Mais des fois, généralement la nuit, la radio remplit le taxi de la mélodie enchanteresse de la récitation du Coran. Alors, nous restons calmes, nous respectons le silence de l’homme absorbé par sa course tranquille et nous nous noyons dans nos propres pensées, admirant les lumières de la ville et laissant la voix du tajweed nous bercer jusqu’à la maison.

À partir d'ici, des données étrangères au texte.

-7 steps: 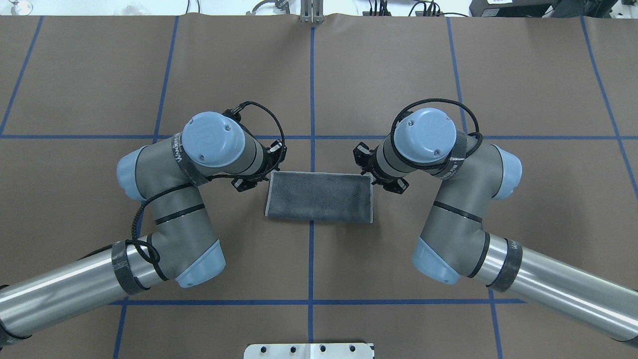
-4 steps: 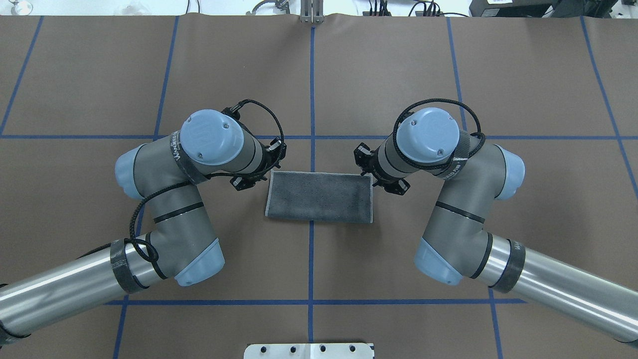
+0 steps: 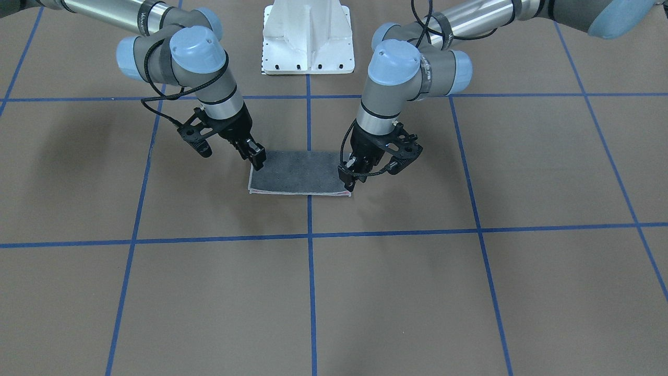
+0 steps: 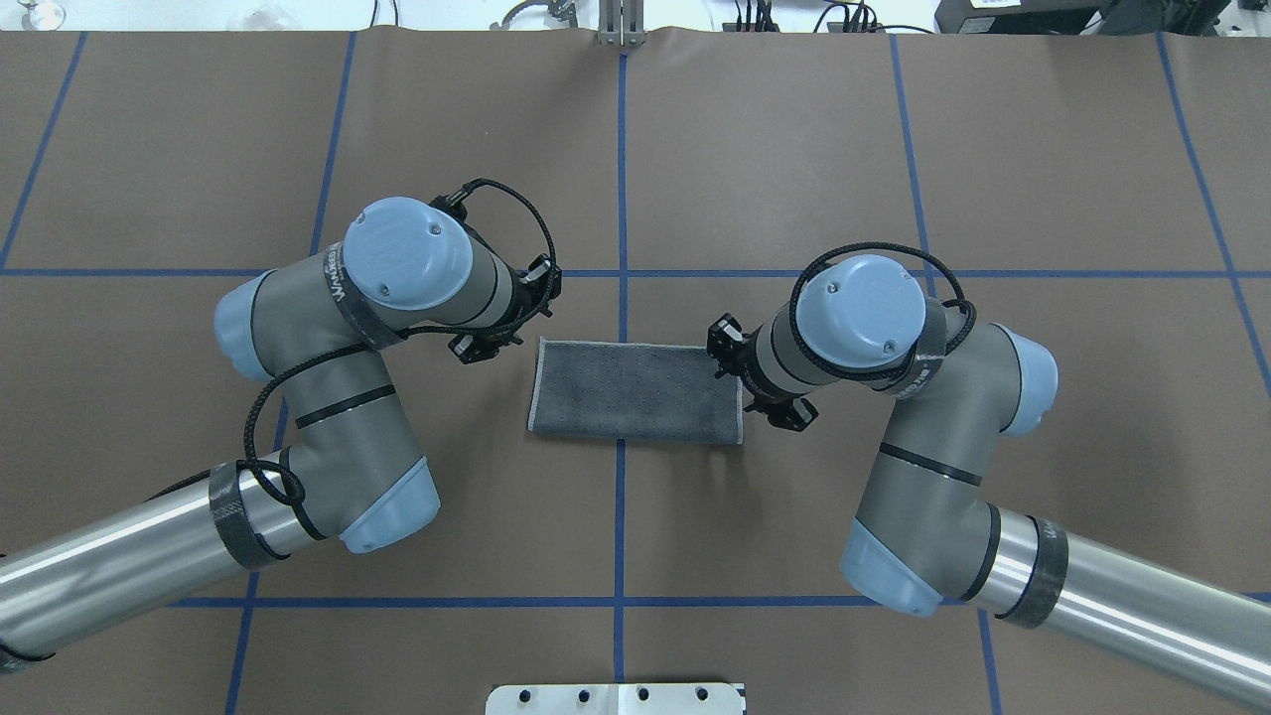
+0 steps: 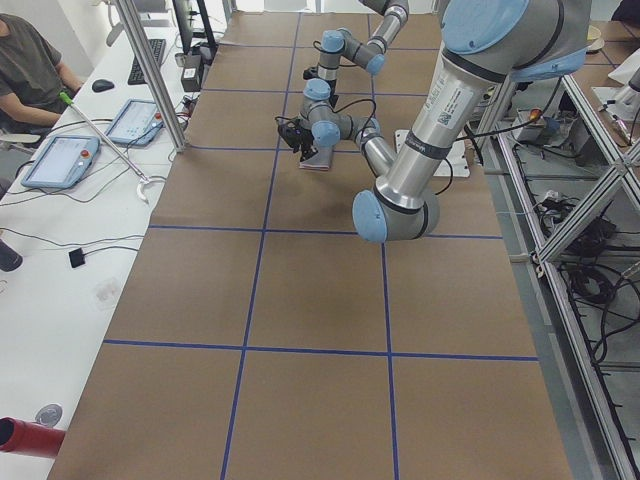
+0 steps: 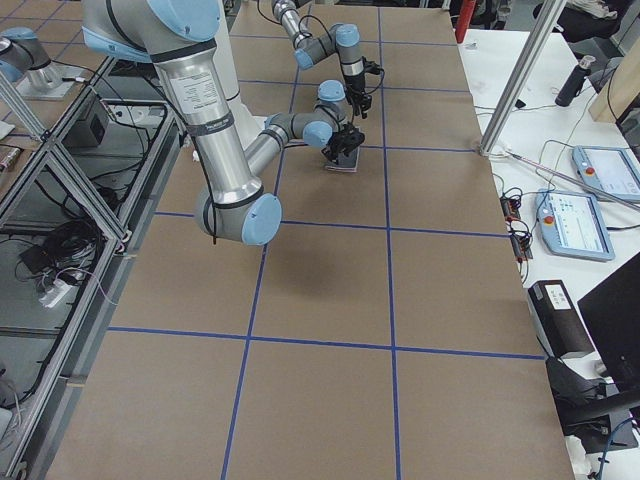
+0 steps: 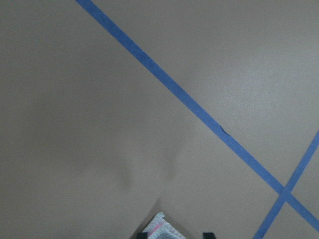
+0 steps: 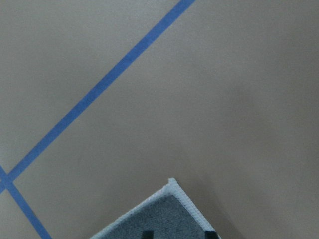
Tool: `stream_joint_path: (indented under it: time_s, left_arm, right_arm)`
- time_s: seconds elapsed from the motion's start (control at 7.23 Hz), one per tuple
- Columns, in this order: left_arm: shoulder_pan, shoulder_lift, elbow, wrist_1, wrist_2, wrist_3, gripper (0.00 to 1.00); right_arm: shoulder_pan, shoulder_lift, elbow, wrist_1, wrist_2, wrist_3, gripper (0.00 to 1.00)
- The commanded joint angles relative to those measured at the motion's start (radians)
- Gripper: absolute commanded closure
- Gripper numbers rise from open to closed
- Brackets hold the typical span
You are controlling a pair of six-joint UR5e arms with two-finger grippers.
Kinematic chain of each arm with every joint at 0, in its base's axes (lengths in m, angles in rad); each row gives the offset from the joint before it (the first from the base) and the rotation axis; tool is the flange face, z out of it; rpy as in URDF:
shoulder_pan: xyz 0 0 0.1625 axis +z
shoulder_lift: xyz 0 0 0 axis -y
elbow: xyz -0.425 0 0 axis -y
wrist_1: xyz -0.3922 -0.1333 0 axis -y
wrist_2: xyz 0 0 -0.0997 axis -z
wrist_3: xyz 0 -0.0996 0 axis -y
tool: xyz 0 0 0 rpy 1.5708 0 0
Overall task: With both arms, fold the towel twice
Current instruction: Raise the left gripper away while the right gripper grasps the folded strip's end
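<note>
The towel point(image 4: 635, 392) lies flat near the table's middle as a rectangle, grey face up, with a pink edge showing in the front-facing view point(image 3: 297, 178). My left gripper point(image 3: 348, 180) hovers at the towel's far-left corner; the left wrist view shows that corner point(image 7: 159, 228) between fingertips that stand apart. My right gripper point(image 3: 257, 158) is over the towel's right edge; the right wrist view shows a towel corner point(image 8: 164, 216) between fingertips that stand apart. Both grippers look open and hold nothing. In the overhead view the wrists hide both sets of fingertips.
The white pedestal base point(image 3: 308, 36) stands at the robot's side of the table. Blue tape lines point(image 4: 622, 199) grid the brown table cover. An operators' side table with tablets point(image 5: 70, 160) runs along the table's far edge.
My right wrist has moved toward the robot along the towel's right edge. My left wrist has shifted a little left and away from the robot. The towel has not moved.
</note>
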Motion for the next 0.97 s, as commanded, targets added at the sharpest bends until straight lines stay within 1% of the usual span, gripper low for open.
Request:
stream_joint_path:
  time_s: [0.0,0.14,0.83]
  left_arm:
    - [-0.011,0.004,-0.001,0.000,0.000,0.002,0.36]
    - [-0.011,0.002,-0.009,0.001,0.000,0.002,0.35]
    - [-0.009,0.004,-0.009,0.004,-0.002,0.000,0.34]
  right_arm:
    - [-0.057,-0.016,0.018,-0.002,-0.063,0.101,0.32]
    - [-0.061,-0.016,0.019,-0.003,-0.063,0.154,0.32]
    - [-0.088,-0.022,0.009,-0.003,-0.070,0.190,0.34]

Mario a sa manière de briser la glace avec les étrangers qui savent qu’ils vont partager juste quelques minutes ensemble. Ce que je pense, c’est que peut-être, il aime un regard, une ride, un objet de l’homme. Et il commence à lui poser des questions en utilisant ces trois mots d’arabe qu’il a appris, poussant l’homme à parler le peu d’anglais qu’il connait et quand les ressources linguistiques se font rares, la communication passe à un autre stade, qui je suppose, on appelle le langage du corps mais que je préférerais appeler métaphysique.
Ces brèves promenades dans les rues d’Amman, qui peuvent passer inaperçus dans le flux chaotique de tous les jours, nous donne un regard sur les vies d’une quantité de personnes.
Un chauffeur de taxi qui est juste supposé nous ramener de l’autre côté de la ville, nous laisse en réalité faire un tour dans ses microcosmes, partageant des moments de sa vie, ses rêves, ses souvenirs, ses expériences que nous ne verrions jamais si nous regardions par la fenêtre.